L’industriel indien Anil Ambani, en septembre 2012. / Danish Siddiqui / REUTERS

Le Parti du Congrès n’a pas perdu de temps. Trois heures à peine après la publication des révélations du Monde sur l’effacement, par la France, de 143,7 millions d’euros de dettes fiscales à un industriel indien associé à Dassault, au moment où se négociait la vente des 36 Rafale en 2015, le parti d’opposition a organisé une conférence de presse, samedi 13 avril à la mi-journée.

Au troisième jour d’une période électorale en Inde qui va se terminer le 19 mai, l’article s’est retrouvé au cœur d’une tempête politique.
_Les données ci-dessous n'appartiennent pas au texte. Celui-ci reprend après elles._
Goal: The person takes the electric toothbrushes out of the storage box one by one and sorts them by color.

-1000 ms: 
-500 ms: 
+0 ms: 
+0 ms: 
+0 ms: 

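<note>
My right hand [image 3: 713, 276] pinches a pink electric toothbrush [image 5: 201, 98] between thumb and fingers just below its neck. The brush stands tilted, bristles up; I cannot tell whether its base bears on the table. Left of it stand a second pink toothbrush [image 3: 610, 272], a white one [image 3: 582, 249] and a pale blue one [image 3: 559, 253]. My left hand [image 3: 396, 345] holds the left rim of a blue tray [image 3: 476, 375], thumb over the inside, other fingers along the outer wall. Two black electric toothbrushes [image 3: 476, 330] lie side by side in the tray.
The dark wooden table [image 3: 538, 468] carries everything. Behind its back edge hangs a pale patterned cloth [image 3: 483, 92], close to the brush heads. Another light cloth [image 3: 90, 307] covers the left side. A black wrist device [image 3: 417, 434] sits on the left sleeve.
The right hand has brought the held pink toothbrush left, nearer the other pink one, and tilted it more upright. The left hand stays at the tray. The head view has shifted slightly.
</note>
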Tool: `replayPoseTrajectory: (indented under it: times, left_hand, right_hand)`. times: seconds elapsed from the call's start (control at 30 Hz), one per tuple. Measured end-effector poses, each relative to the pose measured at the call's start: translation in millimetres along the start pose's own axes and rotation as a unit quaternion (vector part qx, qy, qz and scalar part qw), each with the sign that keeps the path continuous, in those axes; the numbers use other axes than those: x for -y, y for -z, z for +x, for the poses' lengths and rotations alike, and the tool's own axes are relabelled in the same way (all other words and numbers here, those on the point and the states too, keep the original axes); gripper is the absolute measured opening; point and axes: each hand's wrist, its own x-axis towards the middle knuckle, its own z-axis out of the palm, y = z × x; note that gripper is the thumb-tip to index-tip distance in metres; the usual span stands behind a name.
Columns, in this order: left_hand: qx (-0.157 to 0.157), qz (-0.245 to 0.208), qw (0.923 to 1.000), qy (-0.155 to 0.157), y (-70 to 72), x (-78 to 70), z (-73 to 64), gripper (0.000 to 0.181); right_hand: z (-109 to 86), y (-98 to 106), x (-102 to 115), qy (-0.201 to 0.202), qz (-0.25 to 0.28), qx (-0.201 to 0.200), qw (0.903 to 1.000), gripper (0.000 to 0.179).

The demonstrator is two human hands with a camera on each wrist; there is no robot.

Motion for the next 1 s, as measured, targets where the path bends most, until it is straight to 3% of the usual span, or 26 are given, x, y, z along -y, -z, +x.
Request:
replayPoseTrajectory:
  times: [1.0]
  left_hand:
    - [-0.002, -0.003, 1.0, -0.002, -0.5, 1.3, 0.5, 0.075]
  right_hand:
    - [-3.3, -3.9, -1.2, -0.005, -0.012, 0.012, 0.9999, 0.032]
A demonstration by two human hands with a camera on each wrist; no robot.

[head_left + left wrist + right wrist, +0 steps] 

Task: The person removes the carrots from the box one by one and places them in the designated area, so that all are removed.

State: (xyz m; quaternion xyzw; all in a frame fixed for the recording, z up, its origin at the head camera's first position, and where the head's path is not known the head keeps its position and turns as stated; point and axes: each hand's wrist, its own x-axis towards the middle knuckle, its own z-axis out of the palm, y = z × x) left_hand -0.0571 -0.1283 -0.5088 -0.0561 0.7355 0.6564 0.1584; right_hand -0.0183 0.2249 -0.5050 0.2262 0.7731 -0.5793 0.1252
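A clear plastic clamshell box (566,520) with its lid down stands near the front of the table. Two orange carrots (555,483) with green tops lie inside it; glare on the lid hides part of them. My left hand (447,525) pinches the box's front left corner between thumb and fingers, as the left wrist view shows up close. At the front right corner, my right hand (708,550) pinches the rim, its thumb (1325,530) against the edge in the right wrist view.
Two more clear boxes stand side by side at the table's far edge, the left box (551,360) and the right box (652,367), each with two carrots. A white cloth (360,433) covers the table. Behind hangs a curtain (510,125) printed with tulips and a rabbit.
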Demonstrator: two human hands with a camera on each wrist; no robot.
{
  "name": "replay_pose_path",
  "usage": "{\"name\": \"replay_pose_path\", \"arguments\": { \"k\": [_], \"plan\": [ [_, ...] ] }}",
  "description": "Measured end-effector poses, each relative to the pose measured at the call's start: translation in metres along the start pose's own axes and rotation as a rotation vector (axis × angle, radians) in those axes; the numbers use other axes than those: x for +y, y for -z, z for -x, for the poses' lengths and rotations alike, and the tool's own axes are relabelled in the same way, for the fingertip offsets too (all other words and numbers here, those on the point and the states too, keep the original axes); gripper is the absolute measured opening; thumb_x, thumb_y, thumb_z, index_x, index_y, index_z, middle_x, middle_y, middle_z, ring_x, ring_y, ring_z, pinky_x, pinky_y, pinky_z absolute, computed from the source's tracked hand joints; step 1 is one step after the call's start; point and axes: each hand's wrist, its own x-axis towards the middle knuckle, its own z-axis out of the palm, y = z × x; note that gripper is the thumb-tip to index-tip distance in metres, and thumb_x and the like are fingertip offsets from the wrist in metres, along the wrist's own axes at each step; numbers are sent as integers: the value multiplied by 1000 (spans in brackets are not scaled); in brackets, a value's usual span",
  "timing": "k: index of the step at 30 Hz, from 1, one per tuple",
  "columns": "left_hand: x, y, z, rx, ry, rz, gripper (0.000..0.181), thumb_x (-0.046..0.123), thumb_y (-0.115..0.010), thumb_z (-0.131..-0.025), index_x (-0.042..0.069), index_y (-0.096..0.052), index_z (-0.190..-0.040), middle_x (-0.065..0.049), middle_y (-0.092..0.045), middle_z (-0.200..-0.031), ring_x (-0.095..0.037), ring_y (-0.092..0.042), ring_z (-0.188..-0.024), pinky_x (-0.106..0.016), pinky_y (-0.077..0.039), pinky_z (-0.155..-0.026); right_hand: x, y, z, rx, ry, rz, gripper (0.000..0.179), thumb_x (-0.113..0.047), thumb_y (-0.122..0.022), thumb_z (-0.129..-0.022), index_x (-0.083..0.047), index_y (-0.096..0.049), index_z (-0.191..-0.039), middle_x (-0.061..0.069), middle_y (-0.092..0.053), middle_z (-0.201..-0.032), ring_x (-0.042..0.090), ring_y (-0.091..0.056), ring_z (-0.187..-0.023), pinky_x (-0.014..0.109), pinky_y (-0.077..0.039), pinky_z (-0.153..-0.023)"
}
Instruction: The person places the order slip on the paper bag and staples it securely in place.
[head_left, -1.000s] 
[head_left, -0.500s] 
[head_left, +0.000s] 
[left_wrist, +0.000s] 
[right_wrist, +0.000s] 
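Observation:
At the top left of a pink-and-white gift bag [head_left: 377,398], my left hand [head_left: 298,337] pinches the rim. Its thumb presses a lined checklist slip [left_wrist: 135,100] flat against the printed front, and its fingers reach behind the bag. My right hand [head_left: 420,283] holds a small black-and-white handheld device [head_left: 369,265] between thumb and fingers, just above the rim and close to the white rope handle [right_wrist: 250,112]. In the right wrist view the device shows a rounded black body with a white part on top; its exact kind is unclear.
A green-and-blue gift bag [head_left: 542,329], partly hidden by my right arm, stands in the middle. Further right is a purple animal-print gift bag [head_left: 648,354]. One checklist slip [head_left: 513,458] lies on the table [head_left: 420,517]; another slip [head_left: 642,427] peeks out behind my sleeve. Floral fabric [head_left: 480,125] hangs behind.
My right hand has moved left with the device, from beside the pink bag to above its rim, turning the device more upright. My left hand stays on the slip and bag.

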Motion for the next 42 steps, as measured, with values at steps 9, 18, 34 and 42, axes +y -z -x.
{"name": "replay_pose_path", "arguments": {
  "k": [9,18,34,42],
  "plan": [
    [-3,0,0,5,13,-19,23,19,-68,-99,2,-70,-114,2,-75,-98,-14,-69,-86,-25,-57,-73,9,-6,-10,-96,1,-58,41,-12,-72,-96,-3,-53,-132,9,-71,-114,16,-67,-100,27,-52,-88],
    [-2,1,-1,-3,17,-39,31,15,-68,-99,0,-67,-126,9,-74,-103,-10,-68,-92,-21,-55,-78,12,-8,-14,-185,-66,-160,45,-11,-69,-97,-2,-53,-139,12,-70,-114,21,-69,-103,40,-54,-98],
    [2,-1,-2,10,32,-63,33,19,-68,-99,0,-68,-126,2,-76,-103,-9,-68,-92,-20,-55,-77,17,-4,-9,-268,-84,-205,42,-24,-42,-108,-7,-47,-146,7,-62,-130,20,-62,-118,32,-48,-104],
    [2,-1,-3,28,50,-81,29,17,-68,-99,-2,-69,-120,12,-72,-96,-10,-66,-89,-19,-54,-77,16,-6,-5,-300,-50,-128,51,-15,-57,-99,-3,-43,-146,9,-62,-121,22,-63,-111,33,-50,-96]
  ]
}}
Le porte-parole du Parti du Congrès, Randeep Singh Surjewala, a brandi une photocopie devant les caméras : « Tous ceux qui ont la bénédiction de Modi [le premier ministre indien] peuvent obtenir ce qu’ils veulent. Quand Modi est là, tout est possible ». Un journaliste présent sur place lui a demandé si les médias français ne colportaient pas des fausses nouvelles pour écorner l’image de M. Modi.

Le Parti du Congrès accuse depuis des mois M. Modi d’avoir favorisé Anil Ambani, partenaire en Inde de l’avionneur français Dassault, dans le contrat des 36 Rafale vendus en septembre 2016 pour 7,9 milliards d’euros. Samedi, Rahul Gandhi, le président du parti, a répété lors d’un meeting électoral que le dirigeant indien avait « volé 300 milliards de roupies (3,8 milliards d’euros) pour le donner à son ami voleur », ajoutant que M. Modi était entouré d’un « groupe d’amis voleurs ». Narendra Modi est accusé depuis des mois par l’opposition de n’être qu’un « intermédiaire » d’Anil Ambani. Puis le parti communiste est rentré à son tour dans la polémique. « Alors que ce gouvernement refuse d’effacer les dettes des paysans et des étudiants qui sont dans une condition déplorable et se suicident, il facilite l’effacement des dettes pour les grandes entreprises », a réagi D. Raja, l’un de ses dirigeants.

Les partisans de Modi dans l’embarras

Les partisans de M. Modi, pourtant si prompts à réagir et à lancer des offensives sur les médias sociaux, étaient dans l’embarras. Fallait-il attaquer ? Cela aurait été reconnaître l’implication de M. Modi dans une affaire qui ne concerne directement que l’Etat français, Dassault et Anil Ambani. Quelques utilisateurs sur les médias sociaux ont cependant accusé Le Monde d’avoir été « acheté » par le Parti du Congrès. Plus surprenante fût la réaction du ministère indien de la défense. Ce dernier a publié un communiqué, samedi en début d’après-midi, dans lequel il explique que « tout lien établi entre un problème fiscal et le sujet des Rafale est une tentative de désinformation entièrement, tendancieuse, malveillante et inexacte ». Ce qui a conduit le quotidien The Telegraph à s’étonner de ce « curieux communiqué », dans la mesure où « personne n’a accusé le ministère de la défense de quoi que ce soit ».

Le porte-parole du Parti du Congrès a saisi la balle au bond en expliquant que le ministère indien de la défense était devenu le « porte-parole officiel des grandes entreprises ». La star des réseaux sociaux Dhruv Rathee, suivie par 1,8 million d’abonnés sur Youtube, a consacré une vidéo à cette affaire.

De son côté, le groupe Reliance Communications a publié samedi un communiqué dans lequel il explique que les impôts réclamés par l’administration fiscale française étaient « insoutenables et illégaux » et a contesté tout favoritisme dans l’accord fiscal dont il a bénéficié. M. Modi n’a pas réagi aux révélations du Monde. Lors d’un déplacement samedi dans le Karnataka, Il a qualifié le gouvernement de cet Etat du sud de l’Inde dont le Congrès fait partie, de « gouvernement de la commission 20 à 30 % », en faisant référence à la pratique des pots-de-vin.